- **ASSIGNMENT**
An exact copy of the listing is what is needed; please output it in full.

:::::

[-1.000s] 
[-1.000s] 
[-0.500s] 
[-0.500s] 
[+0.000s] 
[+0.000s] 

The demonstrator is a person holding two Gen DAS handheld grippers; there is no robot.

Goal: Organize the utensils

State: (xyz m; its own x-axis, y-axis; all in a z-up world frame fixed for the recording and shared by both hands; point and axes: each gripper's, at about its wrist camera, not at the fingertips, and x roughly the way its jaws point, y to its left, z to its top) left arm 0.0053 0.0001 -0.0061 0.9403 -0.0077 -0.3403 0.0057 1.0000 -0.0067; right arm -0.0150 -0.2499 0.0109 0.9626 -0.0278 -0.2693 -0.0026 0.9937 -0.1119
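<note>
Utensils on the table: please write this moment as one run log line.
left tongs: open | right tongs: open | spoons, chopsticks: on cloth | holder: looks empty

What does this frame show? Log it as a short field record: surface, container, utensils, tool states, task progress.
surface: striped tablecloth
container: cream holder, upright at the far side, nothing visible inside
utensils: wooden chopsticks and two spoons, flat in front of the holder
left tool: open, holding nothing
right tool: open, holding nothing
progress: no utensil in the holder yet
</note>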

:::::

- **WRITTEN ANSWER**
[-1.000s] 
[-1.000s] 
[-0.500s] 
[-0.500s] 
[+0.000s] 
[+0.000s] 

The demonstrator is a person holding two Gen DAS handheld grippers; there is no robot.

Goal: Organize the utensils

State: (xyz m; its own x-axis, y-axis; all in a z-up world frame fixed for the recording and shared by both hands; point and axes: each gripper's, at about its wrist camera, not at the fingertips, and x roughly the way its jaws point, y to its left, z to its top) left arm 0.0053 0.0001 -0.0061 0.9403 -0.0077 -0.3403 0.0057 1.0000 -0.0067; right arm -0.0150 -0.2499 0.0109 0.9626 -0.0278 -0.2693 -0.0026 0.9937 -0.1119
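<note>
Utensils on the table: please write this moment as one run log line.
left tongs: open | right tongs: open | spoons, chopsticks: on cloth | holder: looks empty

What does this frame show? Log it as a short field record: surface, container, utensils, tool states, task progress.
surface: striped tablecloth
container: cream holder, upright at the far side, nothing visible inside
utensils: wooden chopsticks and two spoons, flat in front of the holder
left tool: open, holding nothing
right tool: open, holding nothing
progress: no utensil in the holder yet
</note>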

Nothing else belongs in this answer.